А тут и она сама была в неведении, сказала только, предположительно:
– Видимо, там с выборами у них что-то не ладится. Других аргументов я не вижу. Поезжайте. Зачем понапрасну мучить себя раньше времени, – сказала она ему, еще накануне.
Так, что не было никаких других аргументов. Но вызвали же.
***
«Значит, я им чем-то интересен»,– подумал он, и, хотел было уже выскочить на проезжую дорогу, голосовать очередного проезжающего фура, но как посмотрел на своих попутчиков, так сразу отказался от этой затеи. Жалко вдруг ему стало тревожить соседей, далеких сейчас в думах. Тетка Таисия, то и дело, как бы, заучено, привычно, вытянув подбородок, поправляла рукою повязанный на голову платок, тихо вздыхала. А дядя Захар, никак не мог накуриться, все пыхтел, кашлял, и смачно выплевывался под ноги плевки, озабоченно думая, о чем – то о своем, вслух бросал: «Эка. Черт с ним». Или: «Эхма, что ж тут делаем мы».
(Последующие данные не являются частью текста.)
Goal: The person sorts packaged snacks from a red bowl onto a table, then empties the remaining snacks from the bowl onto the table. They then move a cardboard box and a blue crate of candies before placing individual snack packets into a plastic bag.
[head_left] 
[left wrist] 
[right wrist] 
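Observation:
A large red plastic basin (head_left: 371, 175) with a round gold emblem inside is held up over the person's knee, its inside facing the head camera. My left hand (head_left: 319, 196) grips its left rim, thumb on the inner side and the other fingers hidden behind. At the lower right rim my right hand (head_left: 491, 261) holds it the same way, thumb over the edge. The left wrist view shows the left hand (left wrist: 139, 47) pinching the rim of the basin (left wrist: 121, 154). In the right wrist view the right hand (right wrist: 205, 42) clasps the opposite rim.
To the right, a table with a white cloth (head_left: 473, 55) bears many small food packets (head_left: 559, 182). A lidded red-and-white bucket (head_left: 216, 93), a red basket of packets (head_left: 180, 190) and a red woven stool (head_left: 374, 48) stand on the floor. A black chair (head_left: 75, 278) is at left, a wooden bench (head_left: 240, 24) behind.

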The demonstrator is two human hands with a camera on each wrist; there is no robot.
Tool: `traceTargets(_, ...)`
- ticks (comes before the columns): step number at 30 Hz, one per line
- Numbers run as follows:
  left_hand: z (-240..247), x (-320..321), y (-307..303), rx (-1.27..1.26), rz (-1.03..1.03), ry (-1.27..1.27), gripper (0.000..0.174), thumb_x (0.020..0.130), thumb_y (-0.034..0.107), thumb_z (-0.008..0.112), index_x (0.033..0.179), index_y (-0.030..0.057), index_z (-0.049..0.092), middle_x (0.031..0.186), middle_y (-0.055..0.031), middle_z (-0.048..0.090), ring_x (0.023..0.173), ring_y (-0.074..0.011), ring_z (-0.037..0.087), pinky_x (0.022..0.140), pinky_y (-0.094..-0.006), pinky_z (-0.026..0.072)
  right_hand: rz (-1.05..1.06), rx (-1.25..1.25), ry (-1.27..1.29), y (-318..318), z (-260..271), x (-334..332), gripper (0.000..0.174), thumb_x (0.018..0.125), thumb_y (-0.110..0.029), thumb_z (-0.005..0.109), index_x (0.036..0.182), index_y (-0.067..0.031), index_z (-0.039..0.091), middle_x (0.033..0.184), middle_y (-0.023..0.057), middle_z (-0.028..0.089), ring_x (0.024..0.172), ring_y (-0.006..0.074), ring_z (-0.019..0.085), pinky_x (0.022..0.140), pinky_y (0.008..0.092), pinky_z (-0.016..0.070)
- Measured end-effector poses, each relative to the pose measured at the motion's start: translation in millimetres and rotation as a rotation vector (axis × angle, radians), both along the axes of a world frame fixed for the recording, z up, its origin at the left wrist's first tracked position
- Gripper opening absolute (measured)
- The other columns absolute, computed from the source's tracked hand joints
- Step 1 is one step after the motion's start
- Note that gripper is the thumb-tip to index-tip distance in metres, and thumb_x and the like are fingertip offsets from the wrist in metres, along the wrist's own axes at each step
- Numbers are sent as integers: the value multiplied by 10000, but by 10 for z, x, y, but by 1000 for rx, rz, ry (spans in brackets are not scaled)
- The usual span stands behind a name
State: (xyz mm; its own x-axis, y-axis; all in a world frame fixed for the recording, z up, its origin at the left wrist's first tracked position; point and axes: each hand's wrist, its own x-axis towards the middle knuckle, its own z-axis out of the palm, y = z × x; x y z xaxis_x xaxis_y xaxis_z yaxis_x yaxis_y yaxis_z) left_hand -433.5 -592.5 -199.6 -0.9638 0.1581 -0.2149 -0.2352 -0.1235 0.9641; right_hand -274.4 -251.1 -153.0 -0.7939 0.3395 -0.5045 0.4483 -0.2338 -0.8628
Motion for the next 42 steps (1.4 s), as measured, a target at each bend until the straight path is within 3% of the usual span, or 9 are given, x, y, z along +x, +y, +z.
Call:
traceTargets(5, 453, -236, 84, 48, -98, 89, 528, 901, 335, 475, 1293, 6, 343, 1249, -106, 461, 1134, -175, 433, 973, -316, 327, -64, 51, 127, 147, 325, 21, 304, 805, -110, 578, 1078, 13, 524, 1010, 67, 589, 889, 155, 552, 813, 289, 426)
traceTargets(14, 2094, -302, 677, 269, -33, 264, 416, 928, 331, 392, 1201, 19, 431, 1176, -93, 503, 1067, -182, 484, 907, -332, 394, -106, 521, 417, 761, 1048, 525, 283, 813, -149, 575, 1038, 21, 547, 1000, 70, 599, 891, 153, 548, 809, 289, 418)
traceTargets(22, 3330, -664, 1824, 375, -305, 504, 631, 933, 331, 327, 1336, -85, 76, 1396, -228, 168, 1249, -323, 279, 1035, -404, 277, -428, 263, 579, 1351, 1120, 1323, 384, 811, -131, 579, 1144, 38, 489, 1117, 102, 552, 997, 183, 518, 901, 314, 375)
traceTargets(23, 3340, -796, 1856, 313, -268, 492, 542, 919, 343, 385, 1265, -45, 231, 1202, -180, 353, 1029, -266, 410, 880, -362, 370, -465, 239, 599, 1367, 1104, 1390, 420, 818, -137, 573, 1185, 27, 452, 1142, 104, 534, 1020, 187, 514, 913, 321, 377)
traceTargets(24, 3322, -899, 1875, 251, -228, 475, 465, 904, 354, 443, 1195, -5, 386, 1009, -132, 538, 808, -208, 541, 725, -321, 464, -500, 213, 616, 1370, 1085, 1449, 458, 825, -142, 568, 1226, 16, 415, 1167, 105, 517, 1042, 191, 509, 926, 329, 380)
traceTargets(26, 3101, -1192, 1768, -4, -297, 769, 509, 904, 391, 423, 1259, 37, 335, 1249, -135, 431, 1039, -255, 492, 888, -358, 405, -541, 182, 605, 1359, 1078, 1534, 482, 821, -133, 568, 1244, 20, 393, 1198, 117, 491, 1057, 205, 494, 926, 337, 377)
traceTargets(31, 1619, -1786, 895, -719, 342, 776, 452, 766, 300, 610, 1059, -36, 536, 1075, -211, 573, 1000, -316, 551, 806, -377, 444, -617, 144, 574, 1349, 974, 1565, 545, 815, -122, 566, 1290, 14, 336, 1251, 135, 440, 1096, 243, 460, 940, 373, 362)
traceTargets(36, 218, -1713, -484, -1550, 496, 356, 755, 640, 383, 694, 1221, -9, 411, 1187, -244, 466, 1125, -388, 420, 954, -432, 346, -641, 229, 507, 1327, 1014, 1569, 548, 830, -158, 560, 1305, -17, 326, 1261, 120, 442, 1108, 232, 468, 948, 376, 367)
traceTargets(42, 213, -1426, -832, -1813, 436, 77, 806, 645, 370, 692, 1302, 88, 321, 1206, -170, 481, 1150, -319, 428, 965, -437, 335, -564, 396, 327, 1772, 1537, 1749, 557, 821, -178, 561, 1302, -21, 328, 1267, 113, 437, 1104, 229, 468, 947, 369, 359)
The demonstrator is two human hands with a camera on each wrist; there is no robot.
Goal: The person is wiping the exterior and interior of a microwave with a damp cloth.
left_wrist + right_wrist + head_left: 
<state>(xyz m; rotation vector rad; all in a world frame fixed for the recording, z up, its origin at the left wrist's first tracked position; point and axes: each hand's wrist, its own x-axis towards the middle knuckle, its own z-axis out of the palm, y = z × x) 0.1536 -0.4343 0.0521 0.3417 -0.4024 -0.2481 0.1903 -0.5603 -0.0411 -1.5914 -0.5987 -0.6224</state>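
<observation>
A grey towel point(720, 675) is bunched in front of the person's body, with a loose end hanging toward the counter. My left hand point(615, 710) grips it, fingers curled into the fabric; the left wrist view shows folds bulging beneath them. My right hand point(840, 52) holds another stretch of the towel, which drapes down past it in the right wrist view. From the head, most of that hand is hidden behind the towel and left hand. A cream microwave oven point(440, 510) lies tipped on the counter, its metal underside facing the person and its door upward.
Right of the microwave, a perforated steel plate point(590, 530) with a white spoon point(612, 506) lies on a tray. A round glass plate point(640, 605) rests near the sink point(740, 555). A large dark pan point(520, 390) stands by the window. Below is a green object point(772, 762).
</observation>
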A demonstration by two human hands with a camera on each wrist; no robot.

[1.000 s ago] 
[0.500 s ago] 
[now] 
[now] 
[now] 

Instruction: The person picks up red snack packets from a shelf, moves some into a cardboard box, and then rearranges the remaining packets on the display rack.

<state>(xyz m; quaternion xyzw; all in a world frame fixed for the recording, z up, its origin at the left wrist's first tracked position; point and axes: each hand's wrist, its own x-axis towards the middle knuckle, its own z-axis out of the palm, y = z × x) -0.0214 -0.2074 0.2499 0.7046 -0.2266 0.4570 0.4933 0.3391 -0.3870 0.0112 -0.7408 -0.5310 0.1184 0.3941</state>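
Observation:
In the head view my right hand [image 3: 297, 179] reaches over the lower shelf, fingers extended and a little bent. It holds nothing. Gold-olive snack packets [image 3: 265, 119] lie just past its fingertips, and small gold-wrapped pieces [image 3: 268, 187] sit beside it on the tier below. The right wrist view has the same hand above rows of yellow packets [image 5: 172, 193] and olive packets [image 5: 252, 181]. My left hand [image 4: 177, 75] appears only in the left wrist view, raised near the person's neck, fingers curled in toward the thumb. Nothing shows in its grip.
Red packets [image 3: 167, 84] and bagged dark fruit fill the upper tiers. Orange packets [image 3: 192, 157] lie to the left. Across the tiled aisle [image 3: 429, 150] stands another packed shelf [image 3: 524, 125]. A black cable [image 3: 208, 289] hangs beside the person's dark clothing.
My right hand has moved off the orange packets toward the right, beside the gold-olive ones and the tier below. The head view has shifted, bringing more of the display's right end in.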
Зная его эту слабость разговаривать сам собою, Таисия, минуты две еще осуждено смотрит на него. Это, выходило, сдерживалась, чтобы вслух ему не накричать.
«Опять ты за свое».
Но она не одна ведь тут сидит на бетонной лавке. Хотя, что ей перед Степаном винится за своего мужа. Он и без нее сам знал, видел, какой он в жизни. Но все же, это его сам собою разговаривать, временами пугало ее, заставляла ее все время следить за ним, боялась, что он без ее присмотра, где-нибудь в одиночестве упадет и помрет. Как она тогда будет – та жить одна. Привыкла она за полвека лет жизни с ним к нему, прикипела. Нужны ей эти походы на районный рынок, если бы там, в городе, у нее дети жили в достатке. Нынче ведь всем говорят по радио, плохо живется. Да и невестка сына писала: денег нет, плохо живем. И все жаловалась. Вот, потому и приходится им как ломовые лошади ежедневно делать такие поездки в район, чтобы чуть подзаработать деньги и помочь нуждающимся деньгами. А так бы, провались она там – тар – тарарам. Не нужно ей: ни картошки, ни лука. Одна морока. На жуков, чтобы их извести, сколько денег нужно, а лук, поливай и поливай, неси воду из колодца в огород. Нет, сидеть где-нибудь в тени от солнца, отдыхать на старости лет, нет, придется, видимо, до смерти таскать эти рюкзаки в район, на рынок, насытить этот нищий «прогладь».